## Exercise brief
In the listing that follows, how many lines include the string "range"? Reply with only the number.

## Exercise data

Content starts

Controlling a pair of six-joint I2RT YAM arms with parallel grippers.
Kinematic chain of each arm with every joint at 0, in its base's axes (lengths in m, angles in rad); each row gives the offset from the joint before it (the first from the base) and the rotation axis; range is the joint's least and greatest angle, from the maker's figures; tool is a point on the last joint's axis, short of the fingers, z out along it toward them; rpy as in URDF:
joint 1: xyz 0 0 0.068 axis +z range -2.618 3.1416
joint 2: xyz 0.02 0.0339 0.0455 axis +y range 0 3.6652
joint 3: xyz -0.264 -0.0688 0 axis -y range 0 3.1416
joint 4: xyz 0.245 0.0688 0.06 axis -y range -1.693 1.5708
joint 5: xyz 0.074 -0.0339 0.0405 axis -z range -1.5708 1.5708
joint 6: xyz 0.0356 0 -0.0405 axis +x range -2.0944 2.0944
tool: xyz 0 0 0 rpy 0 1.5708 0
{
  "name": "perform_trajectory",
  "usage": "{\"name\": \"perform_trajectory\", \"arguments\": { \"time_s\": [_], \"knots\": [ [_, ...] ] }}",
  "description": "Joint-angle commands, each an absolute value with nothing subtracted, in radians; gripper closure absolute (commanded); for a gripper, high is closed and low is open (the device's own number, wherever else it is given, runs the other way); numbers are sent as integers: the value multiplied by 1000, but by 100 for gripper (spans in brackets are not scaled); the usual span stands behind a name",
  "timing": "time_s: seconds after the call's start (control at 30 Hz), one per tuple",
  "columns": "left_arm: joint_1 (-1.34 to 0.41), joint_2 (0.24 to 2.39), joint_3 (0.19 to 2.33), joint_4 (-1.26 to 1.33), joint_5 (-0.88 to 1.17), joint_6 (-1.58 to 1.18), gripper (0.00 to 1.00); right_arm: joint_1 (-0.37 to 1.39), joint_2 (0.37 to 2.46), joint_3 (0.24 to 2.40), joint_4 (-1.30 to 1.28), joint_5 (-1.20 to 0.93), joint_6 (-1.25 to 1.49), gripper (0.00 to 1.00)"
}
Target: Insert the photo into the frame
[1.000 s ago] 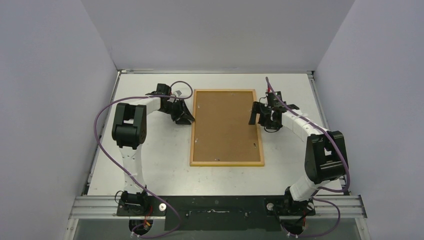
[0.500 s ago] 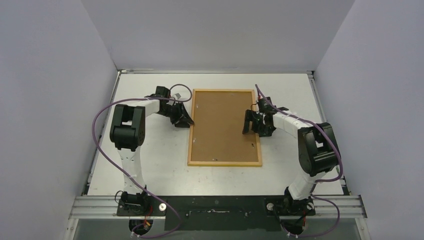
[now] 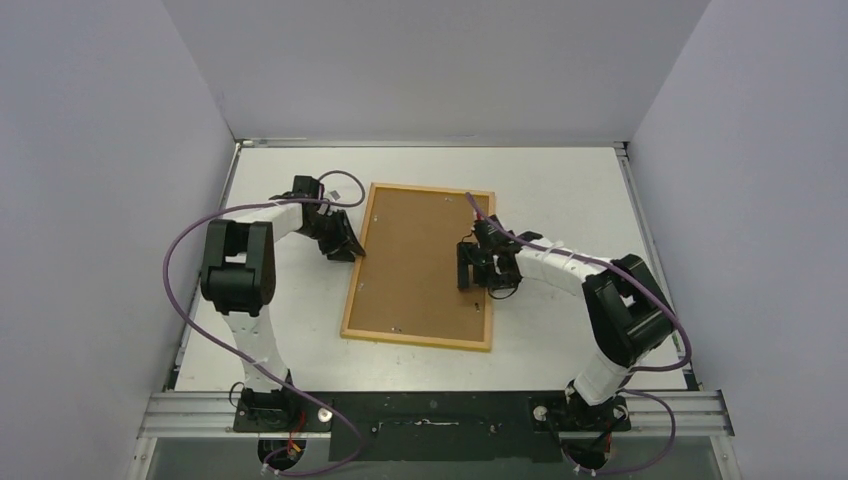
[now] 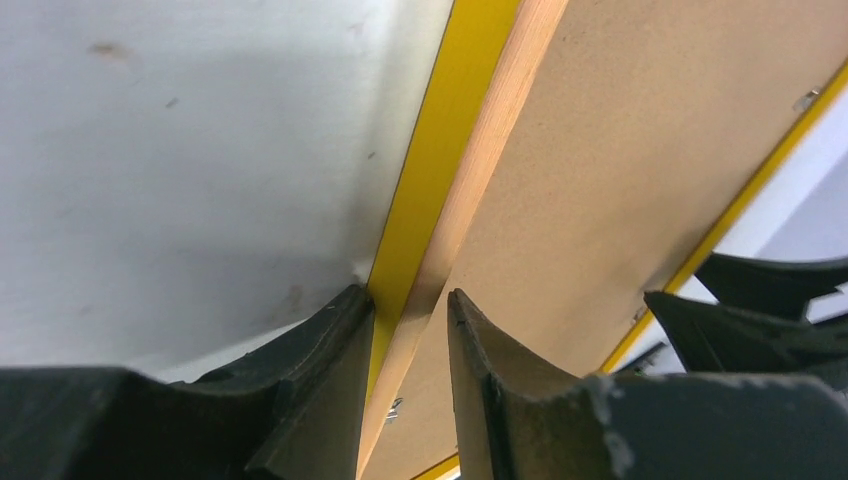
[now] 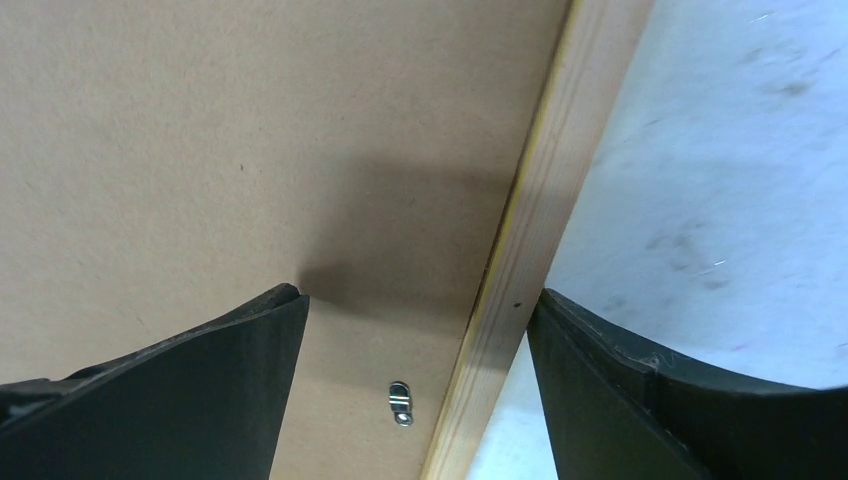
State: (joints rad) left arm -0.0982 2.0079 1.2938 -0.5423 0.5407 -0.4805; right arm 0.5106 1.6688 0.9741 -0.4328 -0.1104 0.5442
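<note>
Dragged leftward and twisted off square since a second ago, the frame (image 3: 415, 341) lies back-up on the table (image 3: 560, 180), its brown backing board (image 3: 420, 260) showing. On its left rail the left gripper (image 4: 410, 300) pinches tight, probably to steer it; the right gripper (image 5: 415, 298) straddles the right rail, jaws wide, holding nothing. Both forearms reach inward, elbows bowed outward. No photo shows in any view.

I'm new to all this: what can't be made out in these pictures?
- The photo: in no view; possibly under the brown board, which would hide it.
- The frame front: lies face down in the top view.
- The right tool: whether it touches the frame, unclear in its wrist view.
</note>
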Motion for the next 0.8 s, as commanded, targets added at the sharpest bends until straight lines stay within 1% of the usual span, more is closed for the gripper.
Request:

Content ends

## Answer section
7